* _Task details_
Below are some records; quote exactly the lines from the one that contains "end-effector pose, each" through the one that contains "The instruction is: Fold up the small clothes", inclusive, and no others.

-------

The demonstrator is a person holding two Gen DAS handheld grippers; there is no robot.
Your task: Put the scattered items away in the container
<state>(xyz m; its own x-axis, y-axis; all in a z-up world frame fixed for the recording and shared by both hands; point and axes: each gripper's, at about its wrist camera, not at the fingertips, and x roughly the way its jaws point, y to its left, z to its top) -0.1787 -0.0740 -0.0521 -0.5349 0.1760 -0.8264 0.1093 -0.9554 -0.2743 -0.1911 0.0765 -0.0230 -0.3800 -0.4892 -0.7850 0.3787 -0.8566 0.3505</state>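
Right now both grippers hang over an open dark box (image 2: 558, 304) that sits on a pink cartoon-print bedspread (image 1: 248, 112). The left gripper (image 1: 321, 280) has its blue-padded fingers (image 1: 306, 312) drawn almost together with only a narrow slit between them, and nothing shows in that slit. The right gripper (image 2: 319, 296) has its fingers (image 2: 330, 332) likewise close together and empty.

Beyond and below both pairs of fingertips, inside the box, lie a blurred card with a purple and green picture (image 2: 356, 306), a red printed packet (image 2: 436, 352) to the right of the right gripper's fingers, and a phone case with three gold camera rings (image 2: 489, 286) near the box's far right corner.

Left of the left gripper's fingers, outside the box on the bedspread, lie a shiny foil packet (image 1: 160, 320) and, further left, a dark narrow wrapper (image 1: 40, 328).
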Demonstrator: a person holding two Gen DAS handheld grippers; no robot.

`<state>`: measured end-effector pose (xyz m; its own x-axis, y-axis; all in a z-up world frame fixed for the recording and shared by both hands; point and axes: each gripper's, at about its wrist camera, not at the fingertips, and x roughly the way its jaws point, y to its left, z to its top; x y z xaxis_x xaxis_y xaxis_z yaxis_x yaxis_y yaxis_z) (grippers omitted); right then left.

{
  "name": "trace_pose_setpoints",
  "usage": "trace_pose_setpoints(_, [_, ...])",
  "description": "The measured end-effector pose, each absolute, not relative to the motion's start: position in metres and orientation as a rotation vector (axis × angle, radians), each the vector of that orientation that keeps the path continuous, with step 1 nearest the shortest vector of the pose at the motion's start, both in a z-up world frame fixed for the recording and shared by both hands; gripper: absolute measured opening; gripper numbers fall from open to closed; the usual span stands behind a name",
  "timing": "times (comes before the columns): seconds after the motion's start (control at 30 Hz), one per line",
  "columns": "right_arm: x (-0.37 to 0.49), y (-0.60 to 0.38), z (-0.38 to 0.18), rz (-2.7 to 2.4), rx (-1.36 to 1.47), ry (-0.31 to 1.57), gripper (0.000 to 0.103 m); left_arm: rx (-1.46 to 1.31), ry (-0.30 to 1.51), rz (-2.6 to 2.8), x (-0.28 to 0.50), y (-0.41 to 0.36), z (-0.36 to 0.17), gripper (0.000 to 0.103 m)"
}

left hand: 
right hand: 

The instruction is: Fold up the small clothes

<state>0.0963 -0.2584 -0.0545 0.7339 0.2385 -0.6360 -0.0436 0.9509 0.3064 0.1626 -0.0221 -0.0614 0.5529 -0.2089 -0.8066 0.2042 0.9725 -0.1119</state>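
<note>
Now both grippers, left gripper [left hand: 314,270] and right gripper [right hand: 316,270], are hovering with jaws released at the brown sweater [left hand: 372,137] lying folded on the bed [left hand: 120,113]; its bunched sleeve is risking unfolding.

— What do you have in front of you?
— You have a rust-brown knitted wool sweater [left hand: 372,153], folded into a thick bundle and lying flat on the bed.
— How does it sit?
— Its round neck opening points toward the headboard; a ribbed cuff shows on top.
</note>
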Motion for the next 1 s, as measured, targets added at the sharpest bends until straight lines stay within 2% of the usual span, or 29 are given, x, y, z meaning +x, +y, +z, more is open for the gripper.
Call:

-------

* _Task output_
  "description": "The measured end-effector pose, each absolute, not relative to the motion's start: position in metres and orientation as a rotation vector (axis × angle, radians), each the vector of that orientation that keeps the path continuous, with step 1 nearest the shortest vector of the pose at the motion's start, both in a z-up world frame fixed for the recording and shared by both hands; gripper: absolute measured opening; gripper numbers fall from open to closed; the usual span stands behind a name",
  "timing": "times (comes before the columns): seconds after the motion's start (control at 30 Hz), one per line",
  "columns": "right_arm: x (-0.37 to 0.49), y (-0.60 to 0.38), z (-0.38 to 0.18), rz (-2.7 to 2.4), rx (-1.36 to 1.47), ry (-0.31 to 1.57), gripper (0.000 to 0.103 m); left_arm: rx (-1.46 to 1.31), ry (-0.30 to 1.51), rz (-2.6 to 2.8), x (-0.28 to 0.50), y (-0.41 to 0.36), z (-0.36 to 0.17), gripper (0.000 to 0.103 m)"
}

left hand: 
right hand: 

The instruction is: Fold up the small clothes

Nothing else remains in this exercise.